In various analyses, based on the outcome examined and the follow-up time point, antidepressants were observed to have been prescribed for 6%–8% of the sample. There were about 120,000–150,000 subjects in each analysis. The data were analyzed using backward stepwise Cox proportional hazards regression. The analyses were adjusted for confounding variables that included age, sex, sociodemographic and socioeconomic variables, smoking status, alcohol intake status, physical activity, body mass index, waist-hip ratio, parental history of the medical outcomes of interest, cardiometabolic laboratory parameters, and concurrent illness or disability.
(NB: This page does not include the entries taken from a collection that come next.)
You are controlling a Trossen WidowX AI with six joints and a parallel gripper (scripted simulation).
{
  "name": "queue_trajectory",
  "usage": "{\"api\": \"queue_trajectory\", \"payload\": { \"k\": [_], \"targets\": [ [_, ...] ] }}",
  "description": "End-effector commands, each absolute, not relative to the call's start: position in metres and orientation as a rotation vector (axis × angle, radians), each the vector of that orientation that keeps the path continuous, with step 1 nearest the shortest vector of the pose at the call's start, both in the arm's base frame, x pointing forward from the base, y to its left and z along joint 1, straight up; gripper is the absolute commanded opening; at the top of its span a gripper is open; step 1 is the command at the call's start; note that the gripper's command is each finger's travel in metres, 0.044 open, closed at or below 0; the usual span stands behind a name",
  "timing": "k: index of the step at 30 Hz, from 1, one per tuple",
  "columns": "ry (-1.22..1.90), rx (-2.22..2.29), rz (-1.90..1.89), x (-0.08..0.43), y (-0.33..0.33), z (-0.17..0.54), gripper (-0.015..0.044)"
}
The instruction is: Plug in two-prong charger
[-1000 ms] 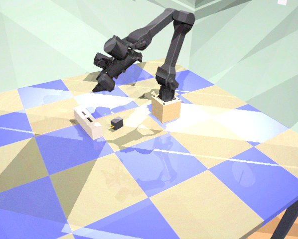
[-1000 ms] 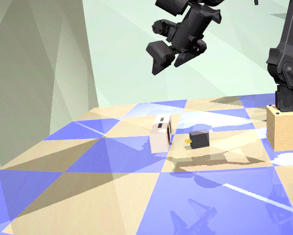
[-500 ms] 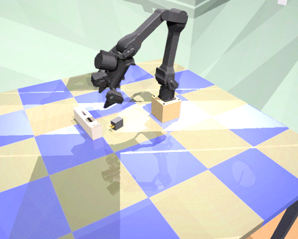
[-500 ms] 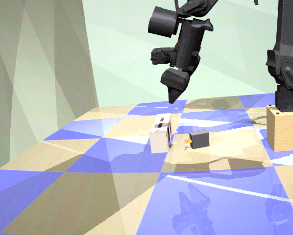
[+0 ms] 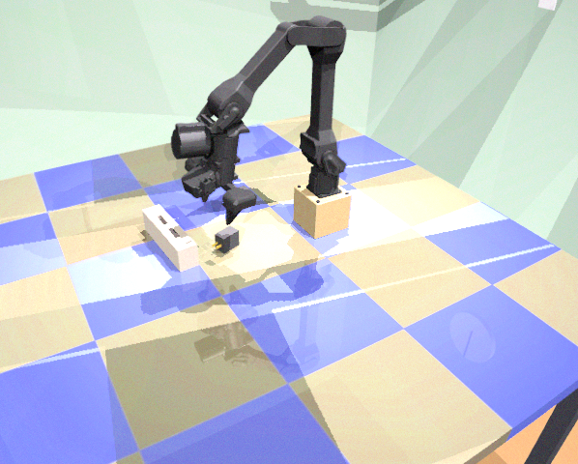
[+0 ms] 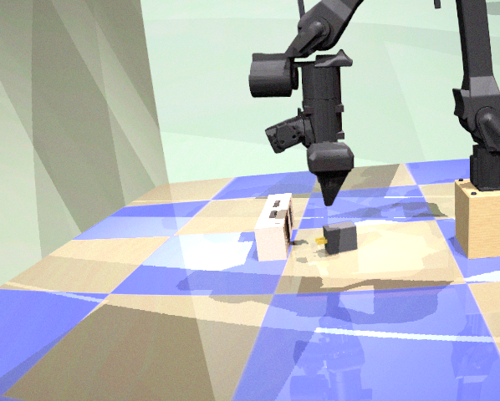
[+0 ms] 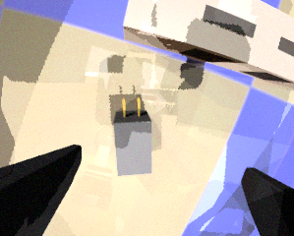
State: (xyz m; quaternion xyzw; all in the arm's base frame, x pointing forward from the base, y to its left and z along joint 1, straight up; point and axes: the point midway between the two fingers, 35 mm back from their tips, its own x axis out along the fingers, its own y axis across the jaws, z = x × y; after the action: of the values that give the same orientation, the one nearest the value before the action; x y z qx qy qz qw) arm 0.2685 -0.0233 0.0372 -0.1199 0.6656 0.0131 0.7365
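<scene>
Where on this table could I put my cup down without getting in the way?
The wide checkered stretch in front of the strip and charger, toward the near edge, has nothing standing on it, as does the side right of the arm's wooden block. It is crowded between strip, charger and block, where the open tool hangs above the charger.

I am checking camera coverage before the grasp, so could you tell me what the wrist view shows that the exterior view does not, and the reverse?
Only the wrist view shows both gold prongs apart and the open gripper with its two fingers flanking the charger. Only the exterior view shows the gripper hanging above the charger, apart from it, the arm, and its wooden base block. Both show the charger lying on the table with prongs toward the white power strip, unplugged.
</scene>
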Motion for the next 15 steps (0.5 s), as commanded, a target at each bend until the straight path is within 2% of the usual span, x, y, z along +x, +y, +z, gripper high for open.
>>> {"api": "queue_trajectory", "payload": {
  "k": [1,15],
  "targets": [
    [1.536,-0.274,0.131,0.260,-0.021,0.025,0.0440],
    [1.604,-0.277,0.251,0.252,-0.019,0.010,0.0440]
  ]
}}
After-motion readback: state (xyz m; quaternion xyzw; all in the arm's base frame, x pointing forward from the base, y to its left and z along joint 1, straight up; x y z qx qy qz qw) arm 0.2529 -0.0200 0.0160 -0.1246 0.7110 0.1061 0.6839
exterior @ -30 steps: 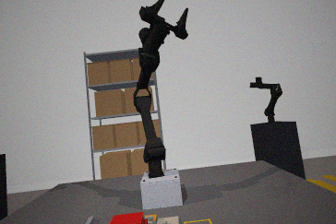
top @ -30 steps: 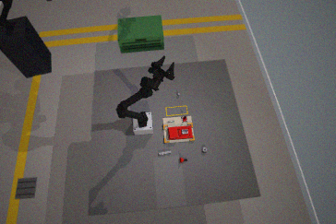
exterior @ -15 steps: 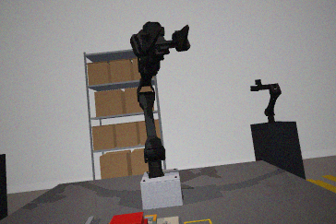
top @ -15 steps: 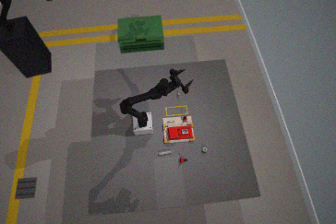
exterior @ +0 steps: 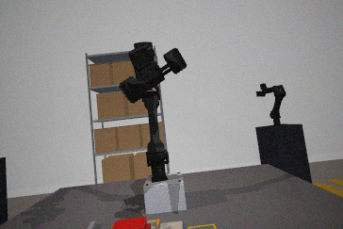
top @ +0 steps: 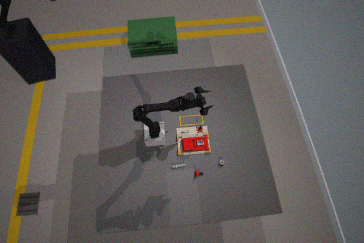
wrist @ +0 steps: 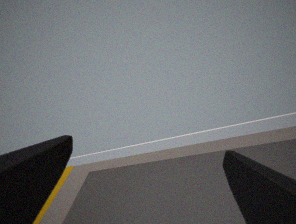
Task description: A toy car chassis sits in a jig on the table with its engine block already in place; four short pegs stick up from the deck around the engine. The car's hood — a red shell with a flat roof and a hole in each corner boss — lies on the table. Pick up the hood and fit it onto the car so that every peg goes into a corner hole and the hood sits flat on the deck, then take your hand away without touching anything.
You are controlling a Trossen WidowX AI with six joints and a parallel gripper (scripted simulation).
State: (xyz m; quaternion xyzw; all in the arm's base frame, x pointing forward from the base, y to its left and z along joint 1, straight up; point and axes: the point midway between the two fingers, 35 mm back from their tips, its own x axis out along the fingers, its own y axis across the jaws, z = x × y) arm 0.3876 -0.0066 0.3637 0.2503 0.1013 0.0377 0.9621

Ethnicity, an important risk factor, was not included for adjustment presumably because 96% of the sample was White.
Important findings from the study are summarized in Table 1, Table 2, and Table 3. The study methods and findings are critically examined in the sections that follow.
Contradictory Findings as a Red Flag
The study2 threw up many confusing and even contradictory findings. For example, at 10 years (Table 2), SSRIs were associated with a significantly reduced risk of DM and HT and with a significantly increased risk of CVD, CVS mortality, and all-cause mortality. These results are perplexing. DM and HT are major risk factors for CVD, CVS mortality, and all-cause mortality, and so reduction in the risk of the former should have resulted in reduction, not increase, in the risk of the latter. Superficially, it may seem that these contradictory findings may have occurred in different sets of patients; however, if so, there should have been a decrease in the risk of CVD and CVS/all-cause mortality in patients in whom the risk of DM and HT decreased, cancelling the increase in risk in the other patients, leading to no increase in the net risk.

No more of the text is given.